De fato, o músico (compositor ou intérprete), para ser lembrado, precisa dessa centelha própria; por mais perfeito que seja, se compuser ou interpretar sempre à maneira de outrem, não se fixará na memória do público.
Piazzolla acabou também compondo nas formas eruditas (a Suite Punta del Este, por exemplo, termina com uma fuga). E o tango de Piazzolla, justamente por ter causado urticárias imensas nos puristas e nos antiquados (que ainda tinham que conciliar sua rejeição com o fato de ele ter tocado com Carlos Gardel), apontou caminhos novos para o gênero e ultrapassou suas fronteiras: os músicos "clássicos" passaram a tocar Piazzolla.
Já vi um compositor brasileiro, amigo da ditadura, e que nunca teve tanta gente o tocando quanto Piazzolla  (mesmo considerando apenas os "clássicos), ironizar o gênio argentino, dizendo que ele era uma simples "moda", pois sua música não teria estrutura. 
A "moda" está durando algumas décadas e conta com nomes como Gidon Kremer, Emanuel Ax, Anne Gastinel, Artemis Quartet, Yo-Yo Ma, Manuel Barrueco, Jan Vogler etc. A música de Piazzolla, com sua paixão impressionante, continua a receber diversas transcrições e recriações. O tango "Los pájaros perdidos" foi recentemente gravado na voz do contratenor Philippe Jaroussky no disco homônimo do grupo L'Arpeggiata, dirigido por Cristina Pluhar: https://www.youtube.com/watch?v=Xu-oS2tEm5AA música é alterada, e o final soa como o do madrigal "Con che soavità", de Monteverdi; comparem: https://youtu.be/dsQNtBA8GSU?t=4m7s
O Festival de Ópera de Belém apresentou em 2016 uma cantata com música de Piazzolla e de Gardel, a que foi dado o título "Los pájaros perdidos - O Tempo no Tango", com a cantora mexicana Eugenia León e o maior tenor brasileiro, Fernando Portari. Não recuperei nenhuma notícia sobre as apresentações. Para os fãs da cantora, eis um vídeo em que interpreta a canção: https://www.youtube.com/watch?v=pk7GheJ8ST8
Mario Trejo, em entrevista concedida a Liana Wenner, publicada postumamente pelo Página 12 ("Fundido en el cielo", título que alude a este poema, de 20 de maio de 2012), contou como a canção foi criada:
[Página 12] Amelita Baltar, hace muy poco en un local frente al parque Lezama, contó al público la historia de uno de los tangos que escribió para Piazzolla: “Los pájaros perdidos”. Parece que todo surgió a partir de un encuentro casual en Roma.
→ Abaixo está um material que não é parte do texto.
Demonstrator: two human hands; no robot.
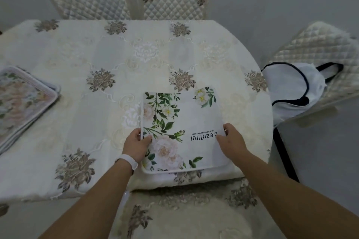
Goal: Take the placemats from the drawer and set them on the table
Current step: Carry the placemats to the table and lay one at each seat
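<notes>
Left hand [136, 146] and right hand [232, 141] are each pinching a side edge of the floral placemat [184, 118], which is lying at the counter's [116, 54] near edge. A white bag [289, 87] is sitting on a chair, its contents hidden.

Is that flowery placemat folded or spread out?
Spread out. The whole flowered face and four corners of the placemat show on the table; the left hand and right hand grip its side edges.
</notes>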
[Mario Trejo] –Con Piazzolla éramos muy amigos ya desde finales de los ’50. En el ’71, estando yo en Roma, llegó Astor y me buscó para que le escribiera un tango. Pasamos una tarde en mi departamento, tocando él y escribiendo yo. De ahí salió “Los pájaros perdidos”, que grabó José Angel Trelles. Pero la historia del tema viene de antes. En un diálogo con un amigo, caminando por la playa de Villa Gesell donde había ido a entrenarme para la actuación en Libertad y otras intoxicaciones. Mirando los pájaros le pregunté a dónde iban a morir. El me dijo que no morían, que los pájaros se fundían con el cielo.
Trejo publicou em 2010 um livro com esse título. O poema parte justamente dessa ideia, e cheguei a pensar nessa música para o dia 10 deste desafio, com o horizonte a se tornar metáfora para o irrecuperável. A ideia dos pássaros que vão para o além e se confundem com um céu que "nunca mais poderei recuperar" é assimilada a um amor que terminou. 
Piazzolla diferenciou musicalmente, no esquema A-B-A desta música, a estrofe que traz a referência explícita ao amor. A parte A é retomada com a estrofe dos "pájaros noturnos". No fim, o próprio eu lírico se compara a um pássaro perdido, e sabemos que ele não poderá mais resgatar a si mesmo.